Pitfalls & Powerups – Perverted Ol’ Men

Hear me out. I promise I’m not condoning perverts but as such a widely used character trait during the golden age of home video games, it seemed like one of those things that you could do no right with. Back in the ’70s, a few members of the Atari team left to create a little company called Activision due to the lack of credit they were receiving by just making games under the Atari name. The success of Activision led to every developer and his dog churning out games, popping them into plastic bags and sticking them on the shelf of every game store. Thanks to no video games rating system – and no descernable quality control either – any old tosh could be sold which led to the creation of ‘adult’ games.

Adult retro games were one of those things that, I swear, if you managed to knock one out to a pixelated pair of breasticles in an ‘adult’ Atari game, I applaud you good sir/madam as that shows commitment – 13-year-old boy searching an East London park for the water-damaged shreds of a nudey mag commitment. This same kind of questionable determination to see people in their birthday suits is shared by both my retro games this week, except both main characters are older, wiser and could do with a good seeing to…


As if it wasn’t already the obvious choice, the charming Custer from the oh-so-infamous Custer’s Revenge is well-known as being the worst of the worst. Like that flasher in my local park, Custer dons nothing but a cowboy hat, bandana, boots and a horrifyingly diagonal erection. But unlike Geoff, Custer spends his time dodging enemy arrow attacks just to get jiggy with a naked Native American woman tied to a pole. Cited as one of the most offensive video games ever made, Custer’s Revenge generated such a huge amount of media attention at the time of it’s 1982 release, that it was developer Mystique’s best selling-game and they even focus grouped the game to Women’s and Native American’s associations by way of a supposed publicity stunt – classy.

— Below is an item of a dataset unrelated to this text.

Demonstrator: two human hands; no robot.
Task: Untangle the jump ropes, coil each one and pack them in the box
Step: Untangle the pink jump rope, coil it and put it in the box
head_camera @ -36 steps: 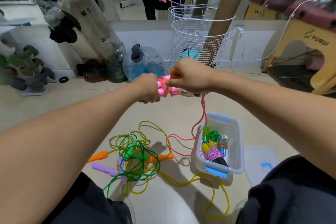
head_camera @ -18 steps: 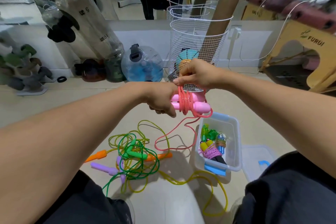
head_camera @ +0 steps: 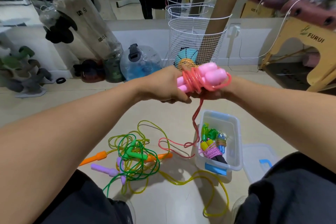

If you’re not familiar with General Custer, he was an actual American man. However I’ve been reassured that he was not well-known for his arrow dodging and rape, which just makes the whole concept even more bizarre. It just makes you wonder if they had just grabbed an encyclopedia of American History, some darts and decided Lincoln’s Revenge didn’t have as nice a ring to it.



If you’re fairly new to Leisure Suit Larry’s pursuits (think Box Office Bust) then you’re probably shaking your head at my choice of the nerdy, balding sod as my ‘good’ choice. However, if you were lucky enough to play the first game – Leisure Suit Larry in the Land of the Lounge Lizards – then you were treated with comedy, innuendo and sex all wrapped up in a hilarious adventure game package.

 The titular character – Larry Laffer – is a 40-something with a raging libido and a polyester suit who has only a single night to find love in the city of Lost Wages. The game itself, designed by the iconic Al Lowe, is a direct adaptation of the earlier adult-oriented, comedic text adventure called ‘Softporn Adventure’, except graphical, using the Adventure Game Interpreter Engine that was most notably utilised in the King’s Quest games. Publisher Sierra On-line decided to release the game with no advertising whatsoever over worries of how the game would be received which – alongside retailers refusing to sell the game due to it’s adult content – unsurprisingly led to extremely low sales. But thanks to  word-of-mouth, sales eventually picked up and by the end of 1987, it was a critical and commercial success despite notoriously high piracy rates (reportedly pirated copies were 6:1 compared to legitimate versions).

Land of the Lounge Lizards was a bold mix for its time that really held its own above all the Custers that littered the market with unique elements such as a tongue-in-cheek, adult-only quiz at the beginning of the game that would only allow you to play the game once completed and the ability to hit a game over straight from the off by having unprotected sex with a hooker – ensuring you contract a fatal STD. With his gambling, womanising ways, Larry is certainly no angel, but he’s the best we can hope for.

So, remember, kids: stay safe, use a condom and if you see a naked woman tied to a pole, untie her, I’m sure she’d appreciate it.